AIRAWAT - India’s own AI-first compute infrastructure

Introducing AIRAWAT (AI Research, Analytics and knowledge Assimilation platform)

AIRAWAT - India’s own AI-first compute infrastructure
National Mission for Interdisciplinary Cyber Physical Systems (NM-ICPS), have emphasized the need for enhancing both the core and applied research capabilities in AI, through initiatives like setting up of COREs (Centers of Research Excellence), ICTAIs (International Centers Transformational AI) and Innovation Hubs.

In addition several other initiatives are being taken by governments and private sector to increase the adoption of AI, both in governance and private enterprises. These initiatives would spur the demand and necessity for state-of-the-art and specialised AI computing infrastructure. In order to meet this demand and tackle the challenges associated with lack of access to computing resources highlighted, it is proposed that an AI-specific compute infrastructure be established. Such an infrastructure will power the computing needs of COREs, ICTAIs and Innovation Hubs, as well as facilitate the work of broader spectrum of stakeholders in the AI research and application ecosystem (startups, researchers, students, government organizations, etc.).
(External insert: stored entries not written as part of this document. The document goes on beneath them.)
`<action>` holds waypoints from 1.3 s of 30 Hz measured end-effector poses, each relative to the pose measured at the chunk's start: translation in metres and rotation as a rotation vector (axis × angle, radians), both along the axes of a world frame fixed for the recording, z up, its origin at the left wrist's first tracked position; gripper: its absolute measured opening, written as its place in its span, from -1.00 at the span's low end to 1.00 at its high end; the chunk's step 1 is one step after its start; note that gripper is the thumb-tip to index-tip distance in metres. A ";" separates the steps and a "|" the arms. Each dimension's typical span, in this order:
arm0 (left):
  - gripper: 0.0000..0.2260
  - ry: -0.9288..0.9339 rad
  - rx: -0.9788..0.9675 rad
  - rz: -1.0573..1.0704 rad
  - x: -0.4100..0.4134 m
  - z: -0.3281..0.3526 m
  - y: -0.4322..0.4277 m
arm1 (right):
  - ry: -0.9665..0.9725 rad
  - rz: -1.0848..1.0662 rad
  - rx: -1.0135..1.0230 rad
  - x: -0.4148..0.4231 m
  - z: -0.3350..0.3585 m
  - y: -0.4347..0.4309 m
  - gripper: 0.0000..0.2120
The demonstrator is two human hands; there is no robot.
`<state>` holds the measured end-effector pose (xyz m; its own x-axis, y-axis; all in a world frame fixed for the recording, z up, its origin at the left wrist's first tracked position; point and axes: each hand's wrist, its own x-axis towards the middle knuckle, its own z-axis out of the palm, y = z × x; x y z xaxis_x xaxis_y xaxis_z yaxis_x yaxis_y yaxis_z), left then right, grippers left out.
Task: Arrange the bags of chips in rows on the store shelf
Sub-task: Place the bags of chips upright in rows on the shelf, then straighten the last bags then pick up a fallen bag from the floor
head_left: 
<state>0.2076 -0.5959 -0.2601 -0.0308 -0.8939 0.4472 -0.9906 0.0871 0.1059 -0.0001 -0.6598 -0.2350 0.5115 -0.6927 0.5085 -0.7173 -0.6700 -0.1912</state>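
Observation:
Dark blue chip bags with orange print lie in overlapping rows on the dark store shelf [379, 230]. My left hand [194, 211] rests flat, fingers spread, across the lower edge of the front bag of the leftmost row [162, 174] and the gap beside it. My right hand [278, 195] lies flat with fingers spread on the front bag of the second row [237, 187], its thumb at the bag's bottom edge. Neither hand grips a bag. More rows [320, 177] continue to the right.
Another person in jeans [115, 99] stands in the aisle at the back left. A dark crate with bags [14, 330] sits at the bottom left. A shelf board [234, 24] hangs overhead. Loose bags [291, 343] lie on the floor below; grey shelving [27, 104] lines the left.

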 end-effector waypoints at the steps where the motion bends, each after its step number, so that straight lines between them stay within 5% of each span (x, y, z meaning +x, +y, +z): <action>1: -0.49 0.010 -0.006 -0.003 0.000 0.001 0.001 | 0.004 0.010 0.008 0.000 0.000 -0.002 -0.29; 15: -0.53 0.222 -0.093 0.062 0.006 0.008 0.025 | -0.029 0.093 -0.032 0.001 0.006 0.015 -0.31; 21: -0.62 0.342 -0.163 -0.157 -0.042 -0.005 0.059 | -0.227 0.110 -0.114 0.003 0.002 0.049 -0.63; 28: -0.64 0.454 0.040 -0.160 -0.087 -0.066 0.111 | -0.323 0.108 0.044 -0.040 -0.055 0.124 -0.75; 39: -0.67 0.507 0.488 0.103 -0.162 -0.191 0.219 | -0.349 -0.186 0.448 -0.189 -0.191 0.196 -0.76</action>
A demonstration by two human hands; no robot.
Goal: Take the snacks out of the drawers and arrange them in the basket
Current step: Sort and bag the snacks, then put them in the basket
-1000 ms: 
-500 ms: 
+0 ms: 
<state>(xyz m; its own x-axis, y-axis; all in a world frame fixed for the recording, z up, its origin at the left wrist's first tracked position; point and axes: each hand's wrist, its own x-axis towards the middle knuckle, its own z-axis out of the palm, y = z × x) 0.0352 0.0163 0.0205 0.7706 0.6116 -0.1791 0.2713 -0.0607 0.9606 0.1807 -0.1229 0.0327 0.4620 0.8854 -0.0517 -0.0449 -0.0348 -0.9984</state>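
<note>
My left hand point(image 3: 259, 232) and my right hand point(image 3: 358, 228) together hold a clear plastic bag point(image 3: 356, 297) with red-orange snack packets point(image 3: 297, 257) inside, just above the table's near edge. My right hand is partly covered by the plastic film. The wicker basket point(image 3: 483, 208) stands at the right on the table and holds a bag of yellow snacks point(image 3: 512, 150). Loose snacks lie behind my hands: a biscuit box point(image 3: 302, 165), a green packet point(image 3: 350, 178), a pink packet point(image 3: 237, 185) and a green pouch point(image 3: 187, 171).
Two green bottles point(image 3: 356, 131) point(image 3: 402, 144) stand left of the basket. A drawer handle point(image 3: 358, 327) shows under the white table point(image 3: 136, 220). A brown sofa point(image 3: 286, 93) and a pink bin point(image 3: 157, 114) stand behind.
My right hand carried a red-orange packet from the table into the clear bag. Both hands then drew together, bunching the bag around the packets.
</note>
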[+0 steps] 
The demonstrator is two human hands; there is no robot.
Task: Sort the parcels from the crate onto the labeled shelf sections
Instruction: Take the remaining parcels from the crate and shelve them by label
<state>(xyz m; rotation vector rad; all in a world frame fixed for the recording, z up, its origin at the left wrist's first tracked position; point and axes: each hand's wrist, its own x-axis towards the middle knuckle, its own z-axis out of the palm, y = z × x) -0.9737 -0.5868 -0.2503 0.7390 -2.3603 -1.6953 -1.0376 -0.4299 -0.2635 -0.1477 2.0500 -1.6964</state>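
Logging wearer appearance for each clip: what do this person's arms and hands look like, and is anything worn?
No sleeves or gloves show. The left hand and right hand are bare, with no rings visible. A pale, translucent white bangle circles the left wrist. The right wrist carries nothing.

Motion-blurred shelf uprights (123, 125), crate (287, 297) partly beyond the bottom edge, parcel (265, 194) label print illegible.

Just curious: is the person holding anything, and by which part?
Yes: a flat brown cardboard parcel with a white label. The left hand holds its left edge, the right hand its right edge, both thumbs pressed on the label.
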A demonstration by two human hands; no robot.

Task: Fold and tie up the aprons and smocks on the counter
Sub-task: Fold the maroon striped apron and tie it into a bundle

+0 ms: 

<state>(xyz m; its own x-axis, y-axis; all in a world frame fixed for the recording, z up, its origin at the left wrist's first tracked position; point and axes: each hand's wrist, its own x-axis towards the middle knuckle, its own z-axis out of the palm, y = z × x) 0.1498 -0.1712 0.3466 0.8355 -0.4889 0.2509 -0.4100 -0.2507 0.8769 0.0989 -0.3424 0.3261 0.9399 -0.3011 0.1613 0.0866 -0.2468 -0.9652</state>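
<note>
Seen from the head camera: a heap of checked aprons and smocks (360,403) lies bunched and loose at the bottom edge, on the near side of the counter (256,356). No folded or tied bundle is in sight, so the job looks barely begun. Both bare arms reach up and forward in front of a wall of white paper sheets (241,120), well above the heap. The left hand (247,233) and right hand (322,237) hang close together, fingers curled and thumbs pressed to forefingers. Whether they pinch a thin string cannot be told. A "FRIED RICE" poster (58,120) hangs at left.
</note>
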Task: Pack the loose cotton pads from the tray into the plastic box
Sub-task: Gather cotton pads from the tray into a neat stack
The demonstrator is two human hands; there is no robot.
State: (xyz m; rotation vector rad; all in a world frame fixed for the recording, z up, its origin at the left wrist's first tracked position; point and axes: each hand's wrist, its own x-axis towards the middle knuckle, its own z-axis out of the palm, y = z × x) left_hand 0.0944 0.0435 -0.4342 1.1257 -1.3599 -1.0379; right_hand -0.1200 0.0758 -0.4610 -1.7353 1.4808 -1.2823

The proposal to establish India’s own AI-first compute infrastructure is aimed to facilitate and speed up research and solution development for solving India’s societal challenges using high performance and high throughput AI-specific supercomputing technologies. The key design considerations for this infrastructure are:

Institutional framework for implementation: an interdisciplinary task force Structure of the facility: whether it should be centralized (in a single location), decentralized (access from across multiple locations) or utilize existing infrastructure (through existing Cloud Service Providers or existing HPC infrastructure); Modes of access: whether it should be made available similar to access mechanisms for a traditional HPC or through as a fully managed cloud service; Architecture of facility: what would constitute the roader technical design considerations; The proposed infrastructure is acronymed AIRAWAT, i.e. the “AI Research, Analytics and knowledge Assimilation platform”) and the design suggested is in line with the recommendations of the NSAI.

NSM envisages developing a supercomputing grid of more than 70 high-performance computing facilities. AIRAWAT is expected to complement the infrastructure developed for NSM, with specific focus on AI computing. It is proposed that AIRAWAT consider a similar approach of cloud-based access, given the often flexible requirements of AI compute tasks. With regard to broader considerations of access, AIRAWAT may be made accessible to users across the country through National Knowledge Network (NKN), for which NKN may need to be upgraded suitably.

The proposed architecture, with composite compute and storage infrastructure allows maintaining large data sets (thus eliminating the need for separate data centres and addressing data integrity concerns), and proximity of compute facility for efficient processing of data-intensive tasks viz. training of algorithms on large (both number and size) datasets.



The expected infrastructure, with capabilities of more than 100 peta flops (in the simplest sense, an AI flop is a measure of how fast a computer can perform deep neural network operations), would be more than the combined computing facility of top 20 supercomputers in India, and will put India on the global AI map, at par with the likes of Europe and Japan. Energy efficiency will be a key aspect of the facility, with the aim of putting AIRWAT in the list of top global green supercomputers. The facility would also enable storing of India’s massive data sets from areas like healthcare, agriculture locally in a high throughput and efficient storage.

This new centralised AI infrastructure would alleviate any data sharing concerns (eliminating need to share data at multiple decentralised locations), is aimed at reusing existing high bandwidth infrastructure (e.g. NKN), is a better approach to utilization of computing resources in multi-user and multi-tenant environment, and has the scaling flexibility to include both small experiments as well as solving grand challenges / big data. The use cases for AIRAWAT may vary from Big Data Analytics to specialised AI solutions across multiple domains viz. Healthcare (precision diagnostics, non-invasive diagnostics etc.), Agriculture (precision agriculture, crop infestations, advanced agronomic advisory etc.), weather forecasting, security and surveillance, financial inclusion and other services (fraud detection), infrastructural tools viz. NLP etc.